Protesters greeted Putin on his arrival, blowing whistles at his motorcade and holding up banners reading: “We won’t be a Russian colony.” Politicians who oppose Orban’s party vowed to undo the Paks deal should they come to power.

“We won’t let [Hungary] be chained to Russia for decades by secret deals,” said the leader of the centrist political party Momentum.

But Hungarian government is insistent about pursuing the plant. Foreign Minister Peter Szijjarto confirmed during Putin’s visit that work on Paks-2 would begin next year.

“The real construction work will start in January and nothing will stop the investment from now on,” he told reporters, according to RFE/RL.

Hungary is dependent on nuclear power for 50 percent of its energy needs, and critics of the plant have argued that letting Russia build Paks-2 will open the country to naked bullying by Moscow – which is rarely shy about shutting off natural gas supplies to European customers it finds quarrelsome.

The VVER-1200 reactor Hungary is getting is one of Rosatom’s build-own-operate deals, which puts Budapest in hock to Moscow for decades. Rosatom will also effectively operate the plant for 50 years, supplying it with all of its fuel and most of its technical know-how.

Budapest is on the hook for the loan even if the plant never sees a day of operation and the interest on the loan could be ruinous. A similar $11.4 billion 30-year agreement Bangladesh inked with Moscow could net $8 billion in interest. A $25 billion deal Rosatom is pursuing with Egypt could, over 35-year term of the loan, swell to $71 billion.

Oskar Njaa, an advisor with Bellona’s Russia group, said Orban’s deal with Putin puts Hungary in an unenviable position.

“It is not particularly wise to be reliant on Russian energy supply, be it through an expanded Paks NPP or through a sizeable gas deal,” said Njaa. “As we have seen in the past, Russia may use its energy supply to up the stakes in political conflicts.”

Nowhere are Moscow’s blunt energy policies more clear than in its tense relationship to the EU over its military incursions into Ukraine.

In 2014, at the height of East-West tensions over Russia’s annexation of Crimea, Kremlin officials threatened to cut nuclear fuel supplies to Ukraine’s Soviet built reactors, raising the specter of Moscow forcing a calamitous nuclear accident.

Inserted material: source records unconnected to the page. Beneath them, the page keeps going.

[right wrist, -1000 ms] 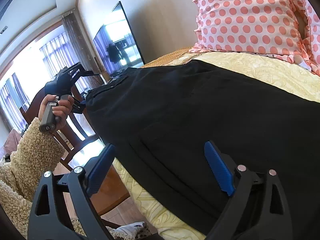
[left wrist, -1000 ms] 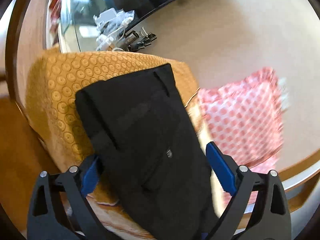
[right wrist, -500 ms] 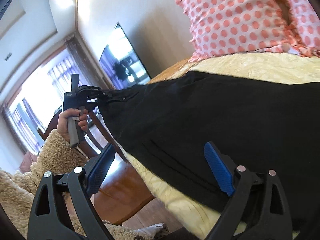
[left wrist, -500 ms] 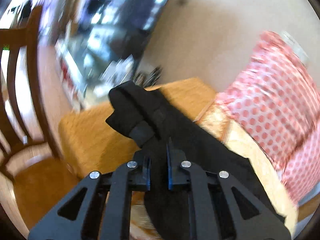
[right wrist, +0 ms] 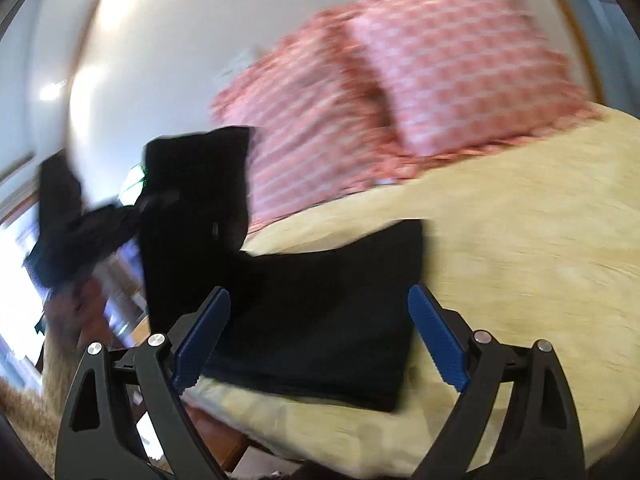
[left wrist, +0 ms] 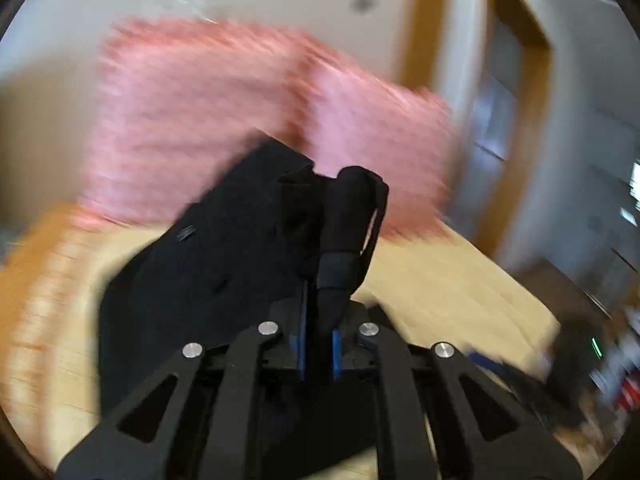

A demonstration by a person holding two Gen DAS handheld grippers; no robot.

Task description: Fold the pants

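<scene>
The black pants point(left wrist: 224, 264) lie on the yellow bedspread point(left wrist: 440, 288). My left gripper point(left wrist: 318, 344) is shut on a bunched end of the pants and holds it raised above the bed. In the right wrist view the pants point(right wrist: 320, 312) lie partly flat on the bed, with one end lifted upright at the left by the left gripper point(right wrist: 80, 232). My right gripper point(right wrist: 316, 336) is open and empty, hovering just above the flat part. Both views are blurred by motion.
Two pink polka-dot pillows point(right wrist: 400, 80) rest against the wall at the head of the bed. A wooden door frame point(left wrist: 536, 120) stands at the right in the left wrist view. The bed's near edge point(right wrist: 280, 432) drops to a wooden floor.
My left gripper has shut on the end of the pants and swung it up and across towards the pillows. My right gripper stays open and has shifted over the pants.
</scene>
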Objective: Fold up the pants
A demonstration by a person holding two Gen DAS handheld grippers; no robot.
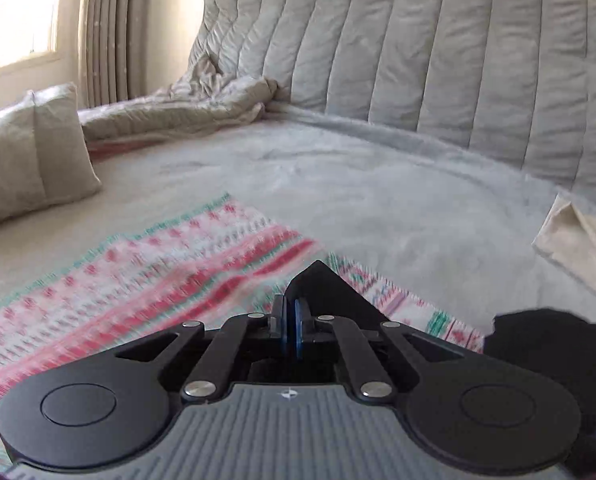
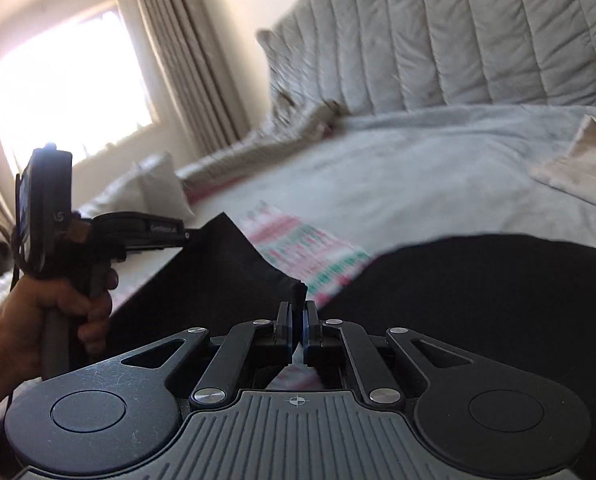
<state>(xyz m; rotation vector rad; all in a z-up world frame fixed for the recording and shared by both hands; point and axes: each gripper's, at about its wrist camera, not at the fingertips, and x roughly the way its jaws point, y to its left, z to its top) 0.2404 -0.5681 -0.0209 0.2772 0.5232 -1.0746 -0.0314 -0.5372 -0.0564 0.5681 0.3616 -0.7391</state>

Rosatom eventually walked the threat back, but the lurid message in Moscow’s head-fake at igniting a second Chernobyl was clear: Russian-built reactors are a useful form of post-Cold War nuclear blackmail.

And the EU has felt the cold of the Ukraine dispute as well. In 2006 and 2009, Moscow cut its natural gas supplies to Europe as tensions spiraled.

Many in Europe – Hungary included – subsequently thought to diversify their energy supply toward nuclear. Ironically, Rosatom has emerged as the most eager and stable nuclear builder on the international market.

For now, Rosatom can afford the risks and is able to offer generous financing terms thanks to the enormous state subsidies it receives. These subsidies can be funneled into loans, and the loans boost the company’s profits on paper. But the subsidies are set to decrease or dry up in 2020.

As a result, Rosatom is amassing memorandums of understanding from any country vaguely interested in nuclear power. The company says is currently has 27 of these MOUs amounting to $135 billion in incoming business.

But that claim invites skepticism as most of the countries from which Rosatom is collecting MOUs – countries like Jordan, Algeria, Nigeria and Bolivia – won’t be able to support nuclear for decades.

That leaves counties like Hungary that can support nuclear vulnerable and holding the bag for Rosatom’s over-extended balance sheet.

In the end, said Njaa, the Paks-2 deal is bad for economics and bad for the environment.

“Neither gas nor nuclear power encourage a shift towards environmentally friendly energy,” he said. “Instead, these energy sources will effectively occupy the place renewable energy could fill in Hungary and the greater region’s energy system.”